Le moment du dépôt souligne l’enjeu politique élevé. Ripple a daté la lettre du 9 janvier 2026, moins d’une semaine avant une séance de markup prévue le 15 janvier au Comité bancaire du Sénat américain sur la législation globale du marché des actifs numériques. Cette session devrait façonner la manière dont la classification, la délimitation de la juridiction et les concepts de divulgation seront intégrés dans le texte législatif.

En toile de fond, plusieurs projets de loi sur la structure du marché crypto 2025 et des propositions concurrentes de loi du Sénat ont mis en garde les agences fédérales contre le fait que le Congrès pourrait bientôt redessiner leur autorité. La dernière intervention de Ripple tente d’influencer la manière dont les lignes seront tracées entre réglementation des titres, surveillance des matières premières, et cadres spécifiques pour les jetons de paiement et d’utilité.
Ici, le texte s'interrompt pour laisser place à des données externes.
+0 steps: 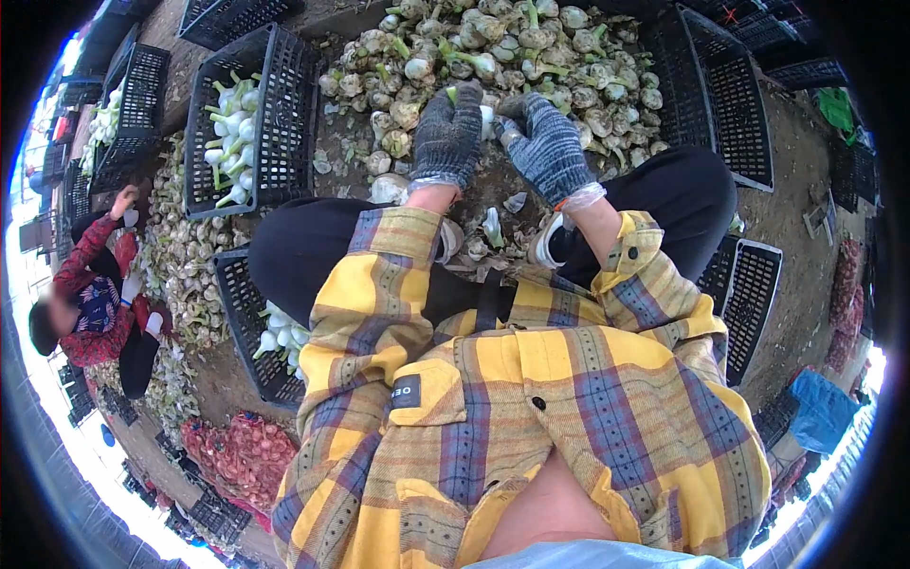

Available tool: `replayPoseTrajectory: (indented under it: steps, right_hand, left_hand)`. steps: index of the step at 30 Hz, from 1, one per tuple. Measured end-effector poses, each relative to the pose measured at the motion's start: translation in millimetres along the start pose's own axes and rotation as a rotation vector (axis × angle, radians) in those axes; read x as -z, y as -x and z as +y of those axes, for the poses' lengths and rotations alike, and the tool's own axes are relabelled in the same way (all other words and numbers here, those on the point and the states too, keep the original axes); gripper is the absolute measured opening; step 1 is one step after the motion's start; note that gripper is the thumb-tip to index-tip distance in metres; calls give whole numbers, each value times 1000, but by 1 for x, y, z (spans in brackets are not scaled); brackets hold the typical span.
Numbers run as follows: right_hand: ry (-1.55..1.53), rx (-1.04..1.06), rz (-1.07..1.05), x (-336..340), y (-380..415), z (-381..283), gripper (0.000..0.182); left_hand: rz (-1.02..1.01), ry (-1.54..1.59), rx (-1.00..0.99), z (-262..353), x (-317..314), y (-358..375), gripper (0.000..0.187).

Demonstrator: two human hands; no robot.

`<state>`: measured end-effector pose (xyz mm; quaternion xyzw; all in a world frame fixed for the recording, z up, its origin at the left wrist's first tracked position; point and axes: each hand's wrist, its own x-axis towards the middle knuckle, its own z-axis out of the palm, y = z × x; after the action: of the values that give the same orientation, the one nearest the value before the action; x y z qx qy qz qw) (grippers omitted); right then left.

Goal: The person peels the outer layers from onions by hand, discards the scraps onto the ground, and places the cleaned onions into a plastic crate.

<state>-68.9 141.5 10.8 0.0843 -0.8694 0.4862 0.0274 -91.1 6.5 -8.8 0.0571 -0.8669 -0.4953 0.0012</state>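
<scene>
Both hands wear grey knit gloves with clear plastic at the wrists. My left hand (449, 137) is closed round a garlic bulb, mostly hidden, whose green stem end shows at the fingers. Just right of it, my right hand (544, 144) has its thumb and fingers brought together beside a white piece of garlic (487, 121) between the hands; whether it grips anything I cannot make out. Beyond both hands lies a heap of soil-stained garlic bulbs (531, 57). Loose peeled skins (493, 228) lie on the ground below, between the shoes.
A black crate (197, 171) of white trimmed garlic stands at the left, another crate (237, 332) beside my left knee. Black crates (744, 123) stand at the right. A person (90, 303) sits far left by more garlic. Red net sacks (237, 460) lie lower left.
</scene>
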Motion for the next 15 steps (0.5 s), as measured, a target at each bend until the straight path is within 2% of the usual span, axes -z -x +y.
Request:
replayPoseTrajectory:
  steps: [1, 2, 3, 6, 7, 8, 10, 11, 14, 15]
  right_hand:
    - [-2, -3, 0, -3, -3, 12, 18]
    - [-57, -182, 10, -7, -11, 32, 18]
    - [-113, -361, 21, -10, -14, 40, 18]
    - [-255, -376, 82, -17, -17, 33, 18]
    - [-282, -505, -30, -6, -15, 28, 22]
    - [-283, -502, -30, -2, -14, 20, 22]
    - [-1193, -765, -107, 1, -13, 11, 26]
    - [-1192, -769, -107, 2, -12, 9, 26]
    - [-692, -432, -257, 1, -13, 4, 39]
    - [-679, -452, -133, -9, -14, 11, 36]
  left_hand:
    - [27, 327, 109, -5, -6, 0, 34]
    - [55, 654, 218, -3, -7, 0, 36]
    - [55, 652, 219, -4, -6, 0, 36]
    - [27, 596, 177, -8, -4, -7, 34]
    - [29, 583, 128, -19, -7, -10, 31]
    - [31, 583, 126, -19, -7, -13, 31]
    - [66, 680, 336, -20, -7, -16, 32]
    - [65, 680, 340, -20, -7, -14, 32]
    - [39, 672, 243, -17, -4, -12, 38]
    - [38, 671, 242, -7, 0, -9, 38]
De plus, les acteurs du secteur voient la législation émergente sur la structure du marché crypto comme un test pour savoir si les législateurs peuvent concilier trading, garde et obligations de divulgation sans étouffer l’innovation. L’accent mis par Ripple sur la juridiction limitée dans le temps et des règles claires pour le marché secondaire vise à façonner ce compromis législatif, notamment concernant le traitement des jetons qui passent d’instruments de financement initiaux à des actifs largement détenus par le réseau.

Réaction du marché et perspectives pour XRP

Bien que la lettre vise principalement les décideurs politiques plutôt que les traders, les marchés surveillent déjà les indices sur l’évolution des règles américaines. Au moment de la rédaction, le XRP se négociait à 2,05 $, reflétant un marché qui intègre encore à la fois le risque réglementaire et le potentiel de hausse lié à un statut plus clair aux États-Unis et dans d’autres juridictions majeures.

Cependant, l’action des prix sur les graphiques techniques suggère que la résistance reste forte. Les analystes notent que le XRP a récemment été rejeté au niveau Fib 0,382 sur le graphique hebdomadaire, selon les données XRPUSDT sur TradingView.com. Ce rejet pourrait freiner la dynamique haussière à court terme, même si les développements juridiques et politiques créent un récit à plus long terme autour du traitement sur le marché secondaire.

En résumé, la soumission de Ripple en janvier 2026 à la SEC tente de redéfinir comment les obligations, et non les jetons, ancrent la juridiction des titres. En insistant sur les droits légaux, la supervision limitée dans le temps et des divulgations adaptées, la société espère obtenir un cadre durable pour XRP et le marché crypto dans son ensemble alors que les législateurs et régulateurs américains finalisent leur approche.